> EXERCISE DESCRIPTION: Every line from the start of the records below to the line containing "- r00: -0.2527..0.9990" should be retyped exactly, that line included, and no others.

Data entries

****************

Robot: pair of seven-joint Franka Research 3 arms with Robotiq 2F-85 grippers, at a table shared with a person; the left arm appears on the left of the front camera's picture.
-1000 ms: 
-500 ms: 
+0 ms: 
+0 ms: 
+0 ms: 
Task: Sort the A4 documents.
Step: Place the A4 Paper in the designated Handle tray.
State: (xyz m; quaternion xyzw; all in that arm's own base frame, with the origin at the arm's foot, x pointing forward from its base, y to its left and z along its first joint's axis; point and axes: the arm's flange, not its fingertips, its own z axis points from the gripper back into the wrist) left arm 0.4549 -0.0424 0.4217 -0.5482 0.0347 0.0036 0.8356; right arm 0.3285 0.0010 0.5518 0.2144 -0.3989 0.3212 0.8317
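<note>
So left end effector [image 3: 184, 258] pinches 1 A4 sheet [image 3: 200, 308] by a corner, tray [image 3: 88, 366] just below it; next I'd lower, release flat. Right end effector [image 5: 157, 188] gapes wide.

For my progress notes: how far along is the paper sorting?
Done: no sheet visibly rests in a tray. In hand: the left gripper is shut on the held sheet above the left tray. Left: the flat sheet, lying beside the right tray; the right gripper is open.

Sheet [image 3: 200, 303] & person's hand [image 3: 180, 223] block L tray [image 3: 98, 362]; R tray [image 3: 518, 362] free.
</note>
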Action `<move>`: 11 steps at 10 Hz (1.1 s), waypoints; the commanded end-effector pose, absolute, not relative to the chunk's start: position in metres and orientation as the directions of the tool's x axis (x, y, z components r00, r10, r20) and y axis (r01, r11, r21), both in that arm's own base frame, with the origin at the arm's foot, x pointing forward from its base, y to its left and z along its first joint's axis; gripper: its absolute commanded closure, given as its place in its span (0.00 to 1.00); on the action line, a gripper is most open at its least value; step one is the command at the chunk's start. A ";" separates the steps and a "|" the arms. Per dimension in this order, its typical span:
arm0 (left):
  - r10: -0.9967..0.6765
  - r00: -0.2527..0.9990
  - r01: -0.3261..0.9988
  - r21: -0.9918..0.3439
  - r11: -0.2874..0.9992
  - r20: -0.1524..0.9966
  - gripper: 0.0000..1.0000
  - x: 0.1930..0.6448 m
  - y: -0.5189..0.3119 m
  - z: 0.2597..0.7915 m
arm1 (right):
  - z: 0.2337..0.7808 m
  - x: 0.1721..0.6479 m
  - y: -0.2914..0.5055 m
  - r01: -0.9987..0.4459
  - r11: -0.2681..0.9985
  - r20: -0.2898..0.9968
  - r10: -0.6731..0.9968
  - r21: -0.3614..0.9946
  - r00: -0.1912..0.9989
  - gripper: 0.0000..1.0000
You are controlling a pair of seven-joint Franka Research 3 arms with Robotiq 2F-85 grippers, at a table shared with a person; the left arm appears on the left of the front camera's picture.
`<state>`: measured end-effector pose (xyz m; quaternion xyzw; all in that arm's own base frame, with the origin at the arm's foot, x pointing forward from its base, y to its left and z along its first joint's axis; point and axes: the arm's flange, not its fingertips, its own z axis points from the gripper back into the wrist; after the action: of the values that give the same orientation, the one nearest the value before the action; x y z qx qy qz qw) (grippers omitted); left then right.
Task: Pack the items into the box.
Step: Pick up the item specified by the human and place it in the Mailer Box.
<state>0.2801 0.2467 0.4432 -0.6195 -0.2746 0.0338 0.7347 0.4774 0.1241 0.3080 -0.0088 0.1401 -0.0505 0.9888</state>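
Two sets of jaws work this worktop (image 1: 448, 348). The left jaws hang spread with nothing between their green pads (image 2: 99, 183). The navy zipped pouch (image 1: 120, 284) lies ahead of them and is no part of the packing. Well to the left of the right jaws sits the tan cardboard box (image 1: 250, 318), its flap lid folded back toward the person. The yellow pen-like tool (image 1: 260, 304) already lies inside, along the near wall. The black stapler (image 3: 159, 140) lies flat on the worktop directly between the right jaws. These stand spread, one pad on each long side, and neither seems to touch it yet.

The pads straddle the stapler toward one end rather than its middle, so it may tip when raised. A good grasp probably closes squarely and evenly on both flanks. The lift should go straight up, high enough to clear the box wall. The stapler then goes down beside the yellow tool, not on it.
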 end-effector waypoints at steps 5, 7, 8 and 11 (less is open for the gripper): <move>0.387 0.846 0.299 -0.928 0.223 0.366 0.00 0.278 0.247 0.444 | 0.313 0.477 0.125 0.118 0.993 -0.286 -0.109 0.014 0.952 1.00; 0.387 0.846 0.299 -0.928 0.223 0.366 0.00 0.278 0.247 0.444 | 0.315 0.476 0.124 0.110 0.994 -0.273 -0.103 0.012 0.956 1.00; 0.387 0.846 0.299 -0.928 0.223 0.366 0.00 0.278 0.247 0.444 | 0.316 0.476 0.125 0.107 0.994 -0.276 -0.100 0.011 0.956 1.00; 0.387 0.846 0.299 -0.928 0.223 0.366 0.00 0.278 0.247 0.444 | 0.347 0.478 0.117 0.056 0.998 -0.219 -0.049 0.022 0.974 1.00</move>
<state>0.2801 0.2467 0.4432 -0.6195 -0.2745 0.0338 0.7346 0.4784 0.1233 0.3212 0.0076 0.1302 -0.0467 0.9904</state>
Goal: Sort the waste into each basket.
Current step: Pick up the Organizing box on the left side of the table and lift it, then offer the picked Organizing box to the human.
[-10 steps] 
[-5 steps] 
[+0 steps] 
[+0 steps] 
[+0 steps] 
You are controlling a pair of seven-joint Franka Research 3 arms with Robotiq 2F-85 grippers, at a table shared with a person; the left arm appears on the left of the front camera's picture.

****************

> WRITTEN SOLUTION:
Robot: pair of seven-joint Franka Research 3 arms with Robotiq 2F-85 grippers, at a table shared with a person; the left arm appears on the left of the front camera's picture.
-1000 ms: 
-500 ms: 
+0 ms: 
+0 ms: 
+0 ms: 
Task: Sort the A4 documents.
Step: Place the A4 Paper in the designated Handle tray.
State: (xyz m; quaternion xyzw; all in that arm's own base frame, with the origin at the arm's foot, x pointing forward from its base, y to its left and z along its first joint's axis; point and axes: the arm's flange, not its fingertips, its own z axis points from the gripper back into the wrist) left arm 0.4549 -0.0424 0.4217 -0.5482 0.0347 0.0036 0.8356; right arm 0.3285 0.0010 0.5518 0.2144 -0.3989 0.3212 0.8317
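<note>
So left end effector [image 3: 184, 258] pinches 1 A4 sheet [image 3: 200, 308] by a corner, tray [image 3: 88, 366] just below it; next I'd lower, release flat. Right end effector [image 5: 157, 188] gapes wide.

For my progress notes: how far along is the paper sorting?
Done: no sheet visibly rests in a tray. In hand: the left gripper is shut on the held sheet above the left tray. Left: the flat sheet, lying beside the right tray; the right gripper is open.

Sheet [image 3: 200, 303] & person's hand [image 3: 180, 223] block L tray [image 3: 98, 362]; R tray [image 3: 518, 362] free.
</note>
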Action `<move>`: 11 steps at 10 Hz (1.1 s), waypoints; the commanded end-effector pose, absolute, not relative to the chunk's start: position in metres and orientation as the directions of the tool's x axis (x, y, z components r00, r10, r20) and y axis (r01, r11, r21), both in that arm's own base frame, with the origin at the arm's foot, x pointing forward from its base, y to its left and z along its first joint's axis; gripper: its absolute commanded closure, given as its place in its span (0.00 to 1.00); on the action line, a gripper is most open at its least value; step one is the command at the chunk's start. A ";" separates the steps and a "|" the arms. Per dimension in this order, its typical span:
arm0 (left):
  - r10: -0.9967..0.6765
  - r00: -0.2527..0.9990

Besides this answer, the exercise requires nothing else.